By Jo Mathis/AAPS District News Editor
When Ann Arbor Public Schools closed for the COVID-19 pandemic on Friday, March 13, the food service team took action.
Just three days later, a food distribution plan was ready to go so that all students who had come to depend on AAPS for breakfast and lunch had access to take-out versions of those meals.
That’s why this year’s “School Lunch Hero Day”—held every first Friday in May—has special significance.
When asked if he does indeed feel like a hero for delivering food twice a week to the distribution sites, driver Robert Edwards admits that in fact, he kind of does.
“I feel like I’m grabbing my cape and hopping on the bus to help nourish the kids,” said Edwards, who volunteered for the job right from the start and receives no additional compensation beyond his regular salary paid during this shutdown. “I think this is an essential program and I’m so happy that Ann Arbor Public Schools is looking out for the kids. The response is remarkable. Everyone is so appreciative.”
In a message sent to the AAPS community, Superintendent Jeanice Swift agreed that team is made up of heroes.
“This work is about much more than food; for these individuals, it’s about commitment, care, and connection,” Swift noted. “During this time of crisis, members of these teams have nurtured relationships with students and families, so much so that they regularly follow up to check in to ensure that our students have what they need at home and to offer additional support as needed.”
The team, which includes Chartwell food and Durham Transportation Services staff along with AAPS staff volunteers, has prepared and distributed more than 175,000 meals at 17 locations, providing balanced, take-out breakfast and lunch for 2,000 students. Extra food is given each time, so that students have enough food for seven days a week.
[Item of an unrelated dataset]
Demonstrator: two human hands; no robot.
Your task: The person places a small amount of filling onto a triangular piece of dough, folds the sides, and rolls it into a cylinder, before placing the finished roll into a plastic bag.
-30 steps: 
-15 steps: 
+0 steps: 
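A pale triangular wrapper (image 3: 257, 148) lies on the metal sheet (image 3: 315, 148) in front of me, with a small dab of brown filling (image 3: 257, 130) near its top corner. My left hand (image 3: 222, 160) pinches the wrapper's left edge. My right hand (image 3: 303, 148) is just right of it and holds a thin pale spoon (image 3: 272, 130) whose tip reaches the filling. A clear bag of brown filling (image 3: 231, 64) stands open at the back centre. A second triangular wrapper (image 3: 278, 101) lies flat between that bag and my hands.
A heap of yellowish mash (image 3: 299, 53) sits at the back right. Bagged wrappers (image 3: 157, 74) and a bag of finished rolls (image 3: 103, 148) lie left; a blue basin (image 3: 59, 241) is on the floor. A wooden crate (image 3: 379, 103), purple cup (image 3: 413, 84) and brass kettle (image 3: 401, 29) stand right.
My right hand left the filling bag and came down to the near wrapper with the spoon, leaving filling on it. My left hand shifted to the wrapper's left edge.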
The meals are intended for children up to 18 years old and any student with special needs up to 26 years of age.
Meals are delivered by bus using AAPS-owned buses and drivers from Durham Transportation, who provide AAPS bus service.
Five of the 17 locations are local service agencies—Peace Neighborhood Center and four Community Action Network locations—which accept and then distribute meals to the nearby public housing complexes of Hikone, Green/Baxter, Bryant Community Center, and Arrowwood.
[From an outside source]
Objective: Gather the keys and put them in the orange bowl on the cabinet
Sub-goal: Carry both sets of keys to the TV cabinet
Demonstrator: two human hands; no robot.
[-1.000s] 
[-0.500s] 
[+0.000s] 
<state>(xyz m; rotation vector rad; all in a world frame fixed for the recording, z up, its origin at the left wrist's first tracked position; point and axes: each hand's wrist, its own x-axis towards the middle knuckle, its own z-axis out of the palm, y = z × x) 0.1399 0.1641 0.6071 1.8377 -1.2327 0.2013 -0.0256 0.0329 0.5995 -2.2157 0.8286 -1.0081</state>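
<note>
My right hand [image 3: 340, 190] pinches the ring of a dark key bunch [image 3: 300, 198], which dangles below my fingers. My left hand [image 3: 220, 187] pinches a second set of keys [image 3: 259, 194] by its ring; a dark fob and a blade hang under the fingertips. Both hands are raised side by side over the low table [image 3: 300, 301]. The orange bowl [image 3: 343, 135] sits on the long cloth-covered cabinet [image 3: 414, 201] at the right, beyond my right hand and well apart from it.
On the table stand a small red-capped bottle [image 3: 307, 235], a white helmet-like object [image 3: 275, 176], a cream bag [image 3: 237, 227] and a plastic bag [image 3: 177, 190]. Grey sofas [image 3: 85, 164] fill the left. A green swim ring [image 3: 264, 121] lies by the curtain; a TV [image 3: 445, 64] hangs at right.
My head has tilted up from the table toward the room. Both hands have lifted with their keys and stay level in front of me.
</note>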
At the other 12 locations, food is distributed by Durham bus drivers and volunteer AAPS staff.
After the shutdown in March, AAPS and Chartwells immediately instituted a Food Service Hotline so families can share any food allergy needs for meals distributed at the locations or for families that are unable to get to a distribution site and need home delivery.
In addition to food, AAPS is now providing critical personal care products to home delivery families as well as extending to the distribution sites. Items include toilet paper, soap, clothes soap, diapers and wipes, toothpaste and toothbrushes, and feminine products.
Using community donations as well as a monetary donation from the Ann Arbor Community Foundation, AAPS will continue to grow the distribution of personal care products along with the food distribution.
AAPS will continue to provide food service through the end of the school year. Discussions are underway regarding summer food distribution.
Driver Robert Edwards says he’s impressed with the quality of the food the families receive and loves the fact that he gets to see some of the same kids he drives to Huron High School during the school year.
“I never got to say goodbye to them,” he said. “Their gives me a chance to engage with them, see how they’re doing, and know they’re eating nutritious meals at home.”